きみと、春が降るこの場所で
玄関に踏み込むと同時に、ほのかなヒノキの香りが鼻を突く。
外観もそうだけれど、内装も綺麗で、さほど築年数は経っていないように見える。
「彰さん、この家ってもしかして、最近建てたりしました?」
「ここを建てたのは6年前だから、最近といえば最近だね。内装も特にこだわっていないし、真新しい家に見えるかな」
家や部屋は、人がいなければ駄目になってしまうというけれど、それと近いものを感じる。
どことなく、寂しい雰囲気がした。
「朔くん、悪いが詞織の荷物を上に持って行ってくれないかな。夕飯は温めるだけだからすぐに出来るし、それまでゆっくりしていていいよ」
「や、俺は帰ります。せっかくの親子水入らず…?なのに、邪魔は出来ません」
詞織は俺がいても何の違和感もなく喜ぶだろうけれど、彰さんにとっては娘との久し振りの食事なんだ。

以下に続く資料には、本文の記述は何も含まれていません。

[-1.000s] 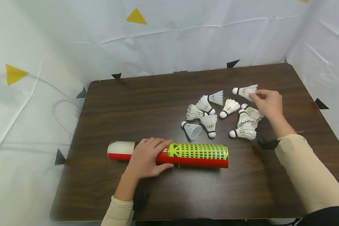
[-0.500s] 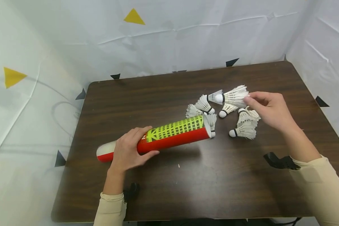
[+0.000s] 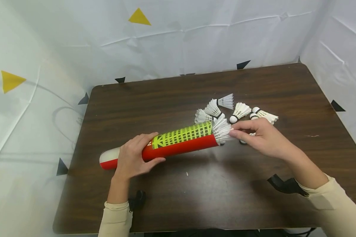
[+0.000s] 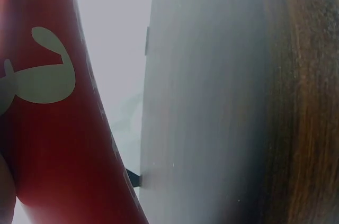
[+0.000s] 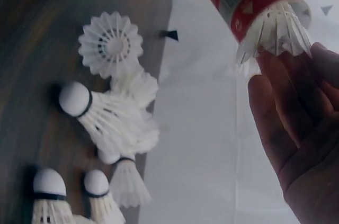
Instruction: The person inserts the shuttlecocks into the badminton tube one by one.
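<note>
My left hand (image 3: pixel 133 156) grips a red shuttlecock tube (image 3: pixel 179 143) with a yellow-green grid print around its left half. The tube is tilted, its open right end raised above the table. With thumb and fingers, my right hand (image 3: pixel 259 136) pinches the feather edge of a white shuttlecock (image 3: pixel 222 131). Its cork end is hidden inside the tube's mouth, and the feathers stick out. In the right wrist view the feather skirt (image 5: pixel 280 30) sits in the opening at my fingertips. Red tube wall (image 4: pixel 74 150) fills the left side of the left wrist view.
Several loose shuttlecocks lie on the dark wood table (image 3: pixel 142 108) behind the tube's open end, among them one shuttlecock (image 3: pixel 225 101) at the back and another (image 3: pixel 265 115) to the right. White cloth (image 3: pixel 178 42) hangs around the table's back and sides.
My left hand has lifted and tilted the tube, moving it slightly left. The right hand has carried the shuttlecock from the back right, leftward and nearer, into the tube's mouth.
</note>
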Motion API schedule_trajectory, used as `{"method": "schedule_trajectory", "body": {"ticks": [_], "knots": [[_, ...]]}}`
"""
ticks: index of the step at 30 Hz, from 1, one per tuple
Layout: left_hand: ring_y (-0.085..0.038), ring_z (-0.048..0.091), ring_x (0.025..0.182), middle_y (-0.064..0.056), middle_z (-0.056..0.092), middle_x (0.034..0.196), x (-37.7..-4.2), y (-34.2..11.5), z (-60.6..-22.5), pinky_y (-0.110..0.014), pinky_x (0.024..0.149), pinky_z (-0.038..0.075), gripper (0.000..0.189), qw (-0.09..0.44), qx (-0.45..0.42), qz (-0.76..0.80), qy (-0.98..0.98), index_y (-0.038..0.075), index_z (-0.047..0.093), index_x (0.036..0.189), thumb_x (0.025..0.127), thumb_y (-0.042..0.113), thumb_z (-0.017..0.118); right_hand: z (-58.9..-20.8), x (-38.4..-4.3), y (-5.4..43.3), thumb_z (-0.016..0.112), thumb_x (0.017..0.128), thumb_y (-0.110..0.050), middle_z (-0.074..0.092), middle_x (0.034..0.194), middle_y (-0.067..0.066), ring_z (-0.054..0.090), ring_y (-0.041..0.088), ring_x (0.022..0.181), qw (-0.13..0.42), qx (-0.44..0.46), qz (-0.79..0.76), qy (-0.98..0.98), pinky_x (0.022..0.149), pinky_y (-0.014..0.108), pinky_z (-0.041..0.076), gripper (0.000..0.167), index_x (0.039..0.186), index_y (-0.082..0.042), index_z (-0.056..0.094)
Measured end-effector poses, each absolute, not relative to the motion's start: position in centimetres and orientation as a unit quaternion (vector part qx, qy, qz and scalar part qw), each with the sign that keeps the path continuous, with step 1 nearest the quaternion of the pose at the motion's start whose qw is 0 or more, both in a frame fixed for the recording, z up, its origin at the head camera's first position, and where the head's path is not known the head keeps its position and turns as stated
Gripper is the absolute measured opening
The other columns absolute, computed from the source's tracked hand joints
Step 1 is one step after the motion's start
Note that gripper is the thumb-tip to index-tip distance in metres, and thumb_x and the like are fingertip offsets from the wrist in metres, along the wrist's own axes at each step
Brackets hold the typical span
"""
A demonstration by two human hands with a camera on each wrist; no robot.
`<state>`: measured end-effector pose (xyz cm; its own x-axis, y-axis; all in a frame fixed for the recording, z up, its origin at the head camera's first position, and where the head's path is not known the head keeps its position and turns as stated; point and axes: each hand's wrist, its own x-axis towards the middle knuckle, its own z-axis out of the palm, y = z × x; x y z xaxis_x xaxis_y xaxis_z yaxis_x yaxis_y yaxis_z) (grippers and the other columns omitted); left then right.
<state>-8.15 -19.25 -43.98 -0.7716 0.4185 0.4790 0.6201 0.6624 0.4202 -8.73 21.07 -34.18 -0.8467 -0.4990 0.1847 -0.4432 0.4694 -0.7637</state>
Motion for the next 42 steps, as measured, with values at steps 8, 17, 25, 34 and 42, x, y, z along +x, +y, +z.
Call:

今日顔を合わせたばかりの男を交えての食事なんて、気を遣わせたくない。
「そう言わずに。こんなおじさんで良ければ話し相手にもなってもらいたいしね。ああ、朔くんのご両親に訊かないといけないか」
「や、うちは別に平気なんですけど…いいんですか」
「もちろん。さあ、詞織の荷物は頼んだよ」
俺の気が変わらない内にと思ったのか、彰さんはずっしりと重いボストンバッグを俺に手渡す。
背中を押されるままに2階への階段を上る。
階段の横は1階に吹き抜けになっていて、立派な天窓の向こう側にはオレンジ色の空が広がっていた。
廊下の突き当たりの部屋のドアが空いていて、詞織が背中を向けているのが見える。
「詞織、荷物持ってきた」
声をかけると、ぼうっと窓の外の景色を見ていた詞織が大袈裟に肩を跳ねさせた。
「びっくりした…そっか荷物。忘れてた」
「忘れんなよ」
様々な動物の模様が描かれたラグにボストンバッグをおろして、ぐるりと部屋を見回す。
「あんまり見ないで。恥ずかしいよ」
長く家に帰っていないにしては、少しだけ散らかっている室内。
床にポツンと放置されたテディベアを大事そうに抱きかかえて、詞織が目を逸らす。
けれどそんな事はお構いなしに、じっくりと棚から机の上まで目で物色してやった。
「あんまり片付けは得意じゃないの。えっと……朔、なにか言ってよ」
「ベッド小さくね?」
「そこ!?小さくないよ、わたしにはちょうどいいもん」
セミダブルのベッドを見慣れているせいで小さく見えるのか、いやでもやっぱり小さい。それに脚が短い。
詞織なら余裕で収まるだろうけれど、俺が寝転がったら膝下がはみ出る。